WHAT THE EXERCISE ASKS: From top to bottom, print the listing word for word and skip any pictures it contains.

[[ DATA BELOW, beginning ]]

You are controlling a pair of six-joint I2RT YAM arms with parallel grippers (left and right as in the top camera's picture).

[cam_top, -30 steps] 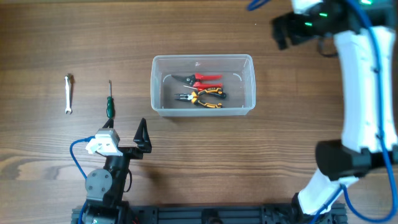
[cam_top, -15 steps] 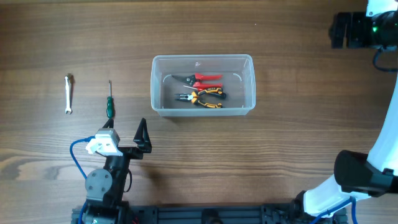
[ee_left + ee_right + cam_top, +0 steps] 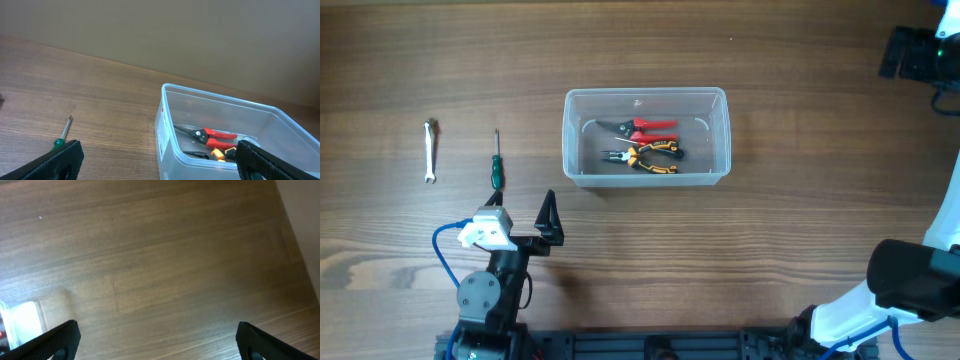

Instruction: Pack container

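The wooden bench [image 3: 770,260] carries the clear container [image 3: 645,179] near its middle. Well to its left lie a green-handled screwdriver [image 3: 496,166] and, farther left, a small silver wrench [image 3: 430,151], roughly parallel and apart.

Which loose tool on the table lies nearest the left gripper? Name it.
The green-handled screwdriver, just ahead of the left gripper; the silver wrench lies farther left.

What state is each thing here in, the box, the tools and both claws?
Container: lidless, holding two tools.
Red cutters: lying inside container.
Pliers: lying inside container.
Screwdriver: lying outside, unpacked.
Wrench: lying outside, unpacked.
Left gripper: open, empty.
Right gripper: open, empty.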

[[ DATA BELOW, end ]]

FINISHED TASK:
You are controlling a pair of six-joint I2RT YAM arms with parallel grippers (left and right as in the top camera's picture).

[cam_top, -30 steps] 
[cam_top, -15 steps] 
[ee_left + ee_right + cam_top, +0 steps] 

Instruction: Pack container

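The wooden bench [image 3: 770,260] carries the clear container [image 3: 645,179] near its middle. Well to its left lie a green-handled screwdriver [image 3: 496,166] and, farther left, a small silver wrench [image 3: 430,151], roughly parallel and apart.

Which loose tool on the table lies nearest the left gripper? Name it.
The green-handled screwdriver, just ahead of the left gripper; the silver wrench lies farther left.

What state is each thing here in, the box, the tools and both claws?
Container: lidless, holding two tools.
Red cutters: lying inside container.
Pliers: lying inside container.
Screwdriver: lying outside, unpacked.
Wrench: lying outside, unpacked.
Left gripper: open, empty.
Right gripper: open, empty.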

There's no more to the output.